PsychBench: Auditing Epidemiological Fidelity in Large Language Model Mental Health Simulations

April 19, 2026 · Grace Period · + Add venue

Authors Patrick Keough arXiv ID 2604.17359 Category cs.CY: Computers & Society Cross-listed cs.AI Citations 0

Abstract

Large language models are increasingly deployed to simulate patients for clinical training, research, and mental health tools, yet population-level validity remains largely untested. We introduce PsychBench, the first epidemiological audit of LLM patient simulation: 28,800 profiles from four frontier models (GPT-4o-mini, DeepSeek-V3, Gemini-3-Flash, GLM-4.7) evaluated against NHANES and NESARC-III baselines across 120 intersectional cohorts.
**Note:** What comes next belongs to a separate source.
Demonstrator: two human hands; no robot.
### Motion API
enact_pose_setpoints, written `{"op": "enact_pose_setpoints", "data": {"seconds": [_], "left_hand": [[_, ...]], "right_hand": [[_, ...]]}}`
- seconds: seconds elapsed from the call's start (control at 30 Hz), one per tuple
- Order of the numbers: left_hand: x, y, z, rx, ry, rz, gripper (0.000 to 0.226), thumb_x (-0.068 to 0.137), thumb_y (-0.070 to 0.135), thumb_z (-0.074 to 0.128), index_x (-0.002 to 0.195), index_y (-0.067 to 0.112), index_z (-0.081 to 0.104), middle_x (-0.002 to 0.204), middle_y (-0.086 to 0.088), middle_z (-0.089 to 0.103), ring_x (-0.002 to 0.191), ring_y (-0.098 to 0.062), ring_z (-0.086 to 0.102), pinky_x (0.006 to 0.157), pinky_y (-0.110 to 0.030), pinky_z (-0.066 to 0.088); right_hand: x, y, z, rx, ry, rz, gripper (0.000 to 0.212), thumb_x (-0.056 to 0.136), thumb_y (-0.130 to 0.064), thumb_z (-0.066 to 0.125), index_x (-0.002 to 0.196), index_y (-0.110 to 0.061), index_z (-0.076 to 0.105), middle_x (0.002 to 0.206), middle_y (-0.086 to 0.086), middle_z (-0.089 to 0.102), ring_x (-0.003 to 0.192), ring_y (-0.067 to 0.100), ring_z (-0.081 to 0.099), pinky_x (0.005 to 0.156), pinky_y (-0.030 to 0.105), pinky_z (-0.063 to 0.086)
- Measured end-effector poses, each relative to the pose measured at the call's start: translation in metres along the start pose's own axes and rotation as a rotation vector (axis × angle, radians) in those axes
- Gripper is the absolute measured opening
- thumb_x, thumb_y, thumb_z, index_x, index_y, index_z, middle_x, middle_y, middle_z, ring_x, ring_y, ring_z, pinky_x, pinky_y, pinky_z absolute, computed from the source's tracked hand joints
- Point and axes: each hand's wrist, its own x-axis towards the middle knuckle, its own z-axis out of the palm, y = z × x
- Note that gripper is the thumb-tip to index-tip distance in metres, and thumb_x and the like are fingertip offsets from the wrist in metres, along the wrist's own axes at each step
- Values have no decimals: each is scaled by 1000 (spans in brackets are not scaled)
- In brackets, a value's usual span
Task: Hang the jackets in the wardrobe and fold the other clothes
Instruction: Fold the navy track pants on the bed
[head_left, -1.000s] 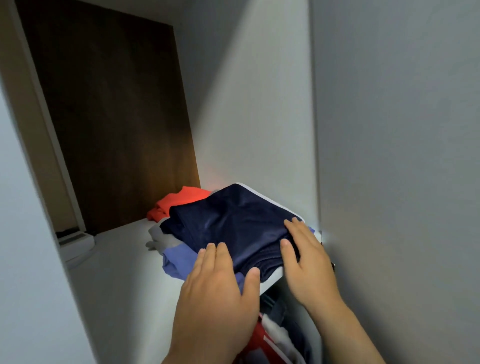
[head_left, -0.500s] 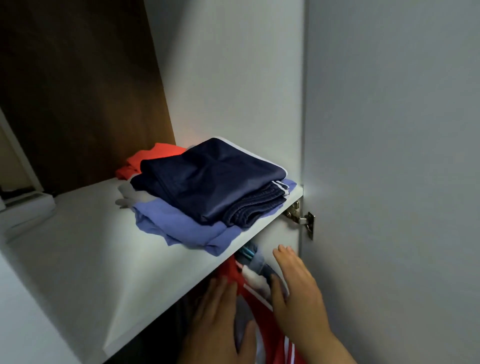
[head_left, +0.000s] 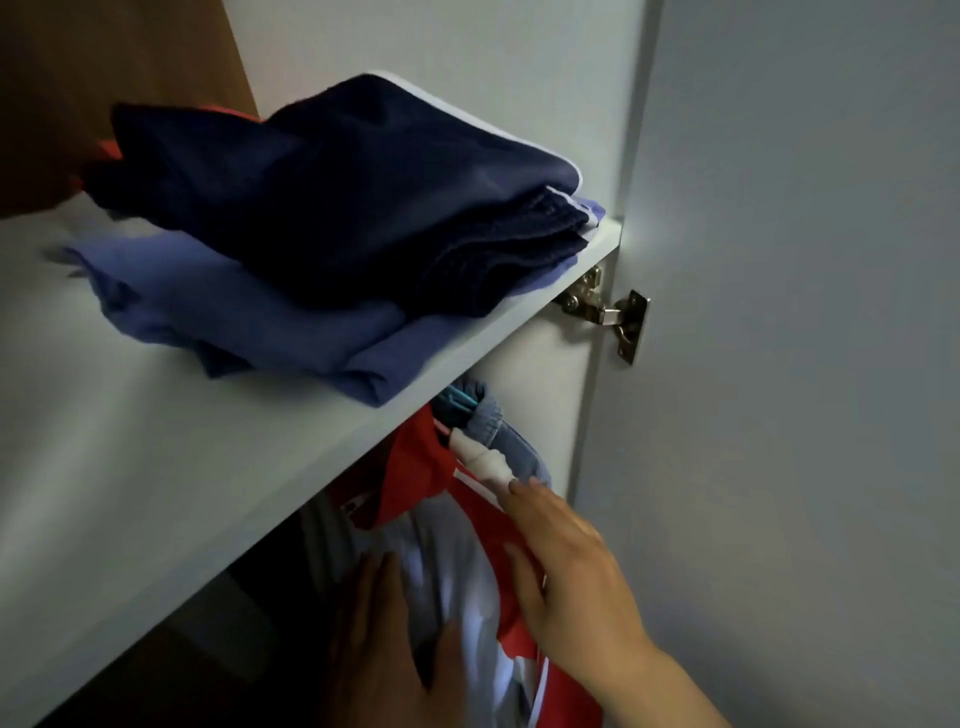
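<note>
A second ago both your hands lay flat on the folded dark navy garment (head_left: 353, 197), pressing it onto the pile. Now they have let go and dropped beneath the white wardrobe shelf (head_left: 156, 467). That navy piece sits on top of a folded periwinkle-blue garment (head_left: 249, 322), and a sliver of an orange-red garment (head_left: 106, 150) shows behind both. The pile lies near the front right corner of the shelf, just above the metal door hinge (head_left: 602, 306), and nothing touches it.

Your left hand (head_left: 395, 654) is blurred, but its fingers look straight and spread against the pale panel of a hanging red-and-white jacket (head_left: 410, 467), gripping nothing. Your right hand (head_left: 571, 577) is open too, fingers extended along the red cloth. Its fingertips reach up beside a small white piece and a hung grey-blue garment (head_left: 514, 447); whether that white piece is a hanger end or a cuff, you cannot tell from here.

The folding step for this navy item looks finished, since it rests squarely and unattended. You seem to be checking or parting the hung jackets below. Judge the pile's blue edge as a small risk: it overhangs the shelf lip slightly and could slide if brushed from beneath.
</note>
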Motion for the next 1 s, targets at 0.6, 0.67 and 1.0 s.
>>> {"op": "enact_pose_setpoints", "data": {"seconds": [0.6,0.67,1.0], "left_hand": [[-27,-100,144,129,406,143,74,73,40,48,120,-15,60,127,-30,58,117,-49,56,86,-71,48],[-39,-111,164,18,410,150,72,77,42,51,130,-6,56,139,-19,52,133,-25,45,101,-54,47],[-189,-130,260,81,466,-89,74,88,38,64,152,24,30,150,28,11,140,13,7,105,3,0]], "right_hand": [[-103,68,84,-61,63,-20,43,85,-17,65,128,-16,65,138,-4,56,134,14,48,111,31,38],[-119,75,95,-36,80,-40,43,86,-19,63,129,-14,64,138,-4,56,136,12,44,113,27,34],[-264,82,125,260,-91,-1,43,91,-23,66,133,-19,60,139,-13,50,136,-5,35,111,5,18]]}}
The central finding is a coherence-fidelity dissociation: models produce clinically plausible individuals while misrepresenting the populations they are drawn from. Variance compression ranges from 14 percent (GLM-4.7) to 62 percent (DeepSeek-V3), eliminating the distributional tails of clinical reality. Despite test-retest correlations above r = 0.90, 36.66 percent of cases cross diagnostic thresholds between runs. Symptom correlation matrices diverge across demographic groups beyond split-half noise, with transgender populations diverging three to five times more than racial differences. Calibration bias is systematic and asymmetric. Models overestimate depression severity for most groups by 3.6 to 6.1 points (Cohen d = 1.13 to 1.91), consistent with training on clinical corpora with elevated base rates. For transgender women the direction inverts: models capture only 8 to 46 percent of documented minority stress elevation, yielding a -5.42 residual (d = -1.55). Models also attribute irritability to Black men and fatigue to women beyond matched controls, encoding racialized and gendered assumptions. Patterns replicate across US and Chinese architectures, indicating failures tied to current training paradigms rather than isolated implementations. For most users, LLM mental health tools risk pathologizing ordinary distress; for transgender users, algorithmic erasure of genuine need. The patients look right. They do not represent real populations.